▶ [DATASET SECTION]:
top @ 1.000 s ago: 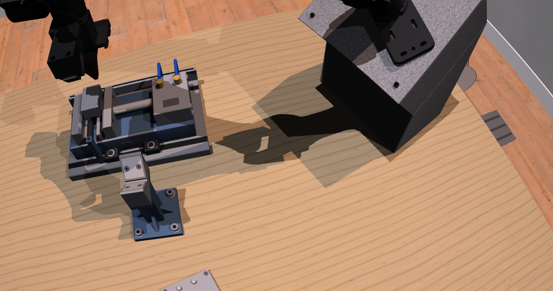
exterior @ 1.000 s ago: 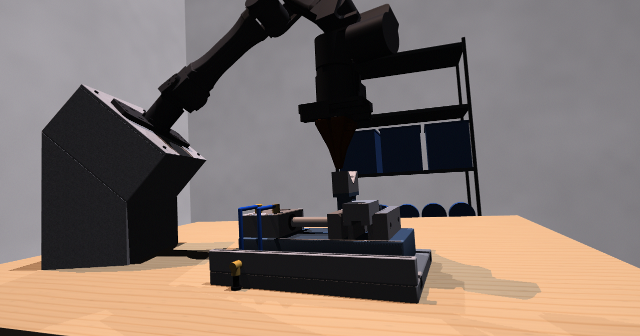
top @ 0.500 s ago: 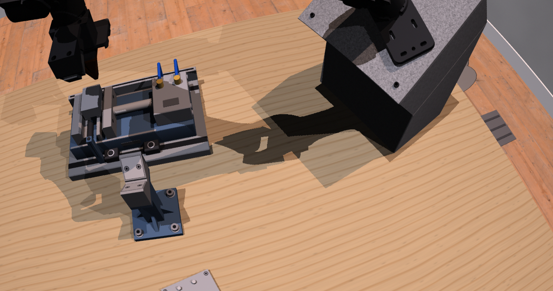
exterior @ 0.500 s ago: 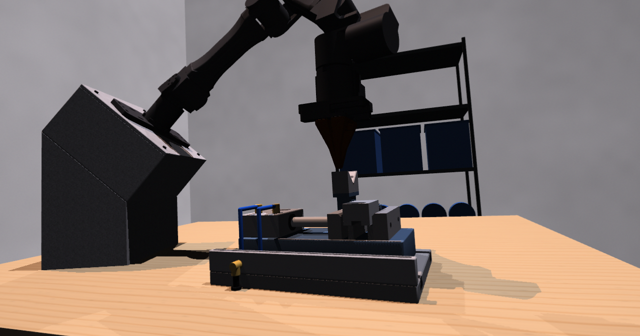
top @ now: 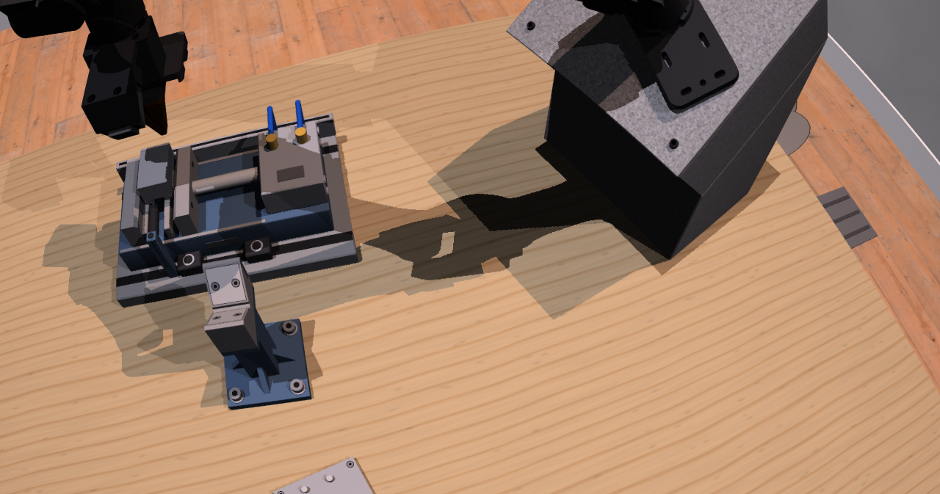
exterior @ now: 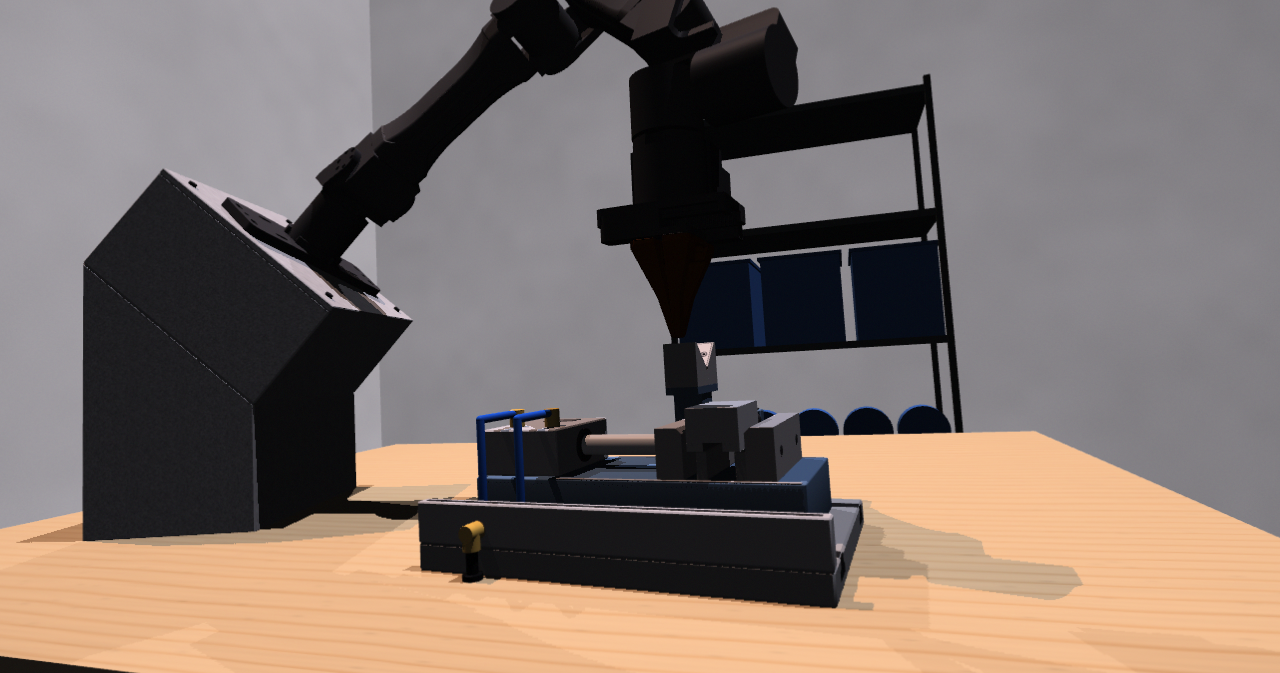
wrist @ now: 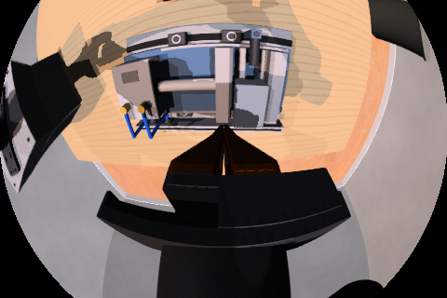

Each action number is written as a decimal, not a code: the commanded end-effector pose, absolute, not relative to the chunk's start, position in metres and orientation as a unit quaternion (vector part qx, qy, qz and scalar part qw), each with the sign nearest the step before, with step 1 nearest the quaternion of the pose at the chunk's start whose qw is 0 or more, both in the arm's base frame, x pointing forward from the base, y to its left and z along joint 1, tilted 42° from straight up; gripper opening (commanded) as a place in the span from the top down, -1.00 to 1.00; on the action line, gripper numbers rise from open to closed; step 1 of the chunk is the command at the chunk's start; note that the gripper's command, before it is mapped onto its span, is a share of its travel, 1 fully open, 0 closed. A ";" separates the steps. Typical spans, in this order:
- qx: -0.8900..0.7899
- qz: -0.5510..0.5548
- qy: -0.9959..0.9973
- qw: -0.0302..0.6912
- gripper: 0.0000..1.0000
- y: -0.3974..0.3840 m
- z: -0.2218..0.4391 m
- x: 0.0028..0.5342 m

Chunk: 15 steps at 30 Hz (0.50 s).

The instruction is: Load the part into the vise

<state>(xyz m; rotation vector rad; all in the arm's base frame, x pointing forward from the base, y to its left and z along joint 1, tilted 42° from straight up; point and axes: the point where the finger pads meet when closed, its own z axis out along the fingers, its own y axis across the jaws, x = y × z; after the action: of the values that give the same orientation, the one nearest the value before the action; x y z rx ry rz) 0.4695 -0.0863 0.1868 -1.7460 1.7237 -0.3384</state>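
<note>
The part (top: 156, 166) (exterior: 716, 423) (wrist: 251, 102), a grey block, lies in the open vise (top: 315, 255) (exterior: 626, 535) between the moving jaw (top: 185, 191) (exterior: 671, 454) and the fixed jaw (exterior: 778, 445). In the exterior view its slot shows at the bottom, facing down. It sits toward the far end of the jaws. I cannot tell if its near end touches the work stop (top: 150, 230) (wrist: 255, 52). My gripper (top: 159, 126) (exterior: 677, 336) (wrist: 223, 130) is shut and empty. It points straight down, well above the part.
The V-block (top: 230, 307) (exterior: 689, 369) stands empty on its blue base in front of the vise. The air cylinder (top: 292, 180) (exterior: 537, 450) with blue hoses is on the vise's right. The infeed plate (top: 327, 481) is bare. The arm's dark pedestal (top: 683, 97) (exterior: 179, 382) stands at the back right.
</note>
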 end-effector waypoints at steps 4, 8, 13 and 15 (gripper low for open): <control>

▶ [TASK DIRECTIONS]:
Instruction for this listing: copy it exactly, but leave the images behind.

▶ [EXERCISE SOLUTION]:
top @ 1.000 s ago: 
exterior @ 1.000 s ago: 
top @ 0.500 s ago: 
exterior @ 0.500 s ago: 
top @ now: 
exterior @ now: 
wrist @ now: 

Each action number is written as a decimal, not a code: the commanded end-effector pose, absolute, not relative to the chunk's start, position in metres and orientation as a unit quaternion (vector part qx, qy, qz and scalar part qw), each with the sign nearest the step before, with step 1 nearest the quaternion of the pose at the chunk's start whose qw is 0 or more, both in the arm's base frame, x pointing forward from the base, y to its left and z along joint 1, tilted 42° from straight up; gripper opening (commanded) as a place in the span from the top down, -1.00 to 1.00; on the action line, gripper numbers rise from open to closed; step 1 of the chunk is the command at the chunk's start; note that the gripper's command, before it is mapped onto its span, is a share of its travel, 1 fully open, 0 closed. A ";" separates the steps. Typical spans, in this order:
- qx: -0.8900..0.7899
- qz: -0.5510..0.5548
- qy: -0.9959..0.9973
- qw: -0.0302..0.6912
- gripper: 0.0000..1.0000
- y: -0.3974..0.3840 m
- z: -0.2218..0.4391 m
- x: 0.0028..0.5342 m

Chunk: 15 steps at 30 Hz (0.50 s).

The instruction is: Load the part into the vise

<state>(xyz m; rotation vector rad; all in the arm's base frame, x pointing forward from the base, y to its left and z along joint 1, tilted 42° from straight up; point and axes: the point where the finger pads meet when closed, its own z axis out along the fingers, its own y axis across the jaws, x = y × z; after the action: of the values that give the same orientation, the one nearest the value before the action; x y z rx ry rz) 0.4695 -0.0863 0.1868 -1.7460 1.7237 -0.3384</state>
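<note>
The part (top: 156, 166) (exterior: 716, 423) (wrist: 251, 102), a grey block, lies in the open vise (top: 315, 255) (exterior: 626, 535) between the moving jaw (top: 185, 191) (exterior: 671, 454) and the fixed jaw (exterior: 778, 445). In the exterior view its slot shows at the bottom, facing down. It sits toward the far end of the jaws. I cannot tell if its near end touches the work stop (top: 150, 230) (wrist: 255, 52). My gripper (top: 159, 126) (exterior: 677, 336) (wrist: 223, 130) is shut and empty. It points straight down, well above the part.
The V-block (top: 230, 307) (exterior: 689, 369) stands empty on its blue base in front of the vise. The air cylinder (top: 292, 180) (exterior: 537, 450) with blue hoses is on the vise's right. The infeed plate (top: 327, 481) is bare. The arm's dark pedestal (top: 683, 97) (exterior: 179, 382) stands at the back right.
</note>
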 end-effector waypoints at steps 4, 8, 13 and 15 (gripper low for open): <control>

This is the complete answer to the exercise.